Hybridization and detection was performed according to Heslop (2000)  using protocols 8.1, 8.4, 9.1 and 9.2, with the following conditions: the slide was dried for 30 min at 50-60°C and pretreated with both RNAse A and pepsin (20 min at 37°C); 1 μL of each labeled probe was added to a 20 μL hybridization mix of 50% formamide/2xSSC/10% dextran sulphate/1%SDS; the slide was denatured in 50 mL of 70% formamide/2xSSC at 70°C for 2 min and then dehydrated through an ice-cold ethanol series (70%, 85%, 100% ethanol); washes were 80-82% stringent, 20% formamide with 0.1 or 0.2 xSSC at 42°C; DIG-labeled probes were detected with anti-digoxigenin-rhodamine (Roche), biotin-labeled with NeutrAvidin-Oregon Green-488 (Molecular Probes).
The slide was stained with DAPI, observed and photographed with an Zeiss AxioPlan2 microscope and captured using an Axiocam MR camera and the Isis Fluorescence Imaging System (MetaSystems).
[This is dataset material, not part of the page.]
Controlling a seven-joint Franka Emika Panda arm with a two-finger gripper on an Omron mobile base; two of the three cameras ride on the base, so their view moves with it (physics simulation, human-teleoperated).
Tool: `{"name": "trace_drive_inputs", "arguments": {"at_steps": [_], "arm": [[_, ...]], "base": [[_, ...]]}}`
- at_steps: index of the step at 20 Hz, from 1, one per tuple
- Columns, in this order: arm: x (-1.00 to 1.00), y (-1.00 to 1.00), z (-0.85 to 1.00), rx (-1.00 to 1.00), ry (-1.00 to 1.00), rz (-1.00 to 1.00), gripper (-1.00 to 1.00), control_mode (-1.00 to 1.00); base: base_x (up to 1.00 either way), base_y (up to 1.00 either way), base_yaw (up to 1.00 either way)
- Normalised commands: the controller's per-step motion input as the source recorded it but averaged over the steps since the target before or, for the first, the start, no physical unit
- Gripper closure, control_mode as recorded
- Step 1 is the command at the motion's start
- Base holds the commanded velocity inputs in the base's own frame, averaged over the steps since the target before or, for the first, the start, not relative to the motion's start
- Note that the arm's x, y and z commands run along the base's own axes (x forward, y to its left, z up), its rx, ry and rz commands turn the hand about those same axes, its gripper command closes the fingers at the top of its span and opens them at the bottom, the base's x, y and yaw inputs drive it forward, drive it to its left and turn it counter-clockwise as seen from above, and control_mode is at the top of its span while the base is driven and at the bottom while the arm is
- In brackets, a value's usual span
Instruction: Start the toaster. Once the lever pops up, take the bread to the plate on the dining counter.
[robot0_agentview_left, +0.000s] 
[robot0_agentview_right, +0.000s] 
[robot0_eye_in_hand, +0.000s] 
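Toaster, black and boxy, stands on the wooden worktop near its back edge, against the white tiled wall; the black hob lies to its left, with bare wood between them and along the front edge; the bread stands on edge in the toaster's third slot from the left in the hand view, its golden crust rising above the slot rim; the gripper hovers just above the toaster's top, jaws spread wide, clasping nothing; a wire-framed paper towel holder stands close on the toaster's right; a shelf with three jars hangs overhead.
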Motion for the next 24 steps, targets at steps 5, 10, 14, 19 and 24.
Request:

Nine to 25 metaphases were photographed for each probe. Slides were stripped by carefully removing the immersion oil, soaked in 4xSSC/0.1% Tween 20 at 37°C until the coverslip floated off, transferred to fresh 4xSSC/0.1% Tween 20 for 3 hours with gentle shaking, transferred to 3:1 ethanol:acetic acid fixative for 30 min and then dehydrated through an ethanol series (70%, 85%, 100% ethanol) for 5 min each at room temperature and air dried for 1 hour.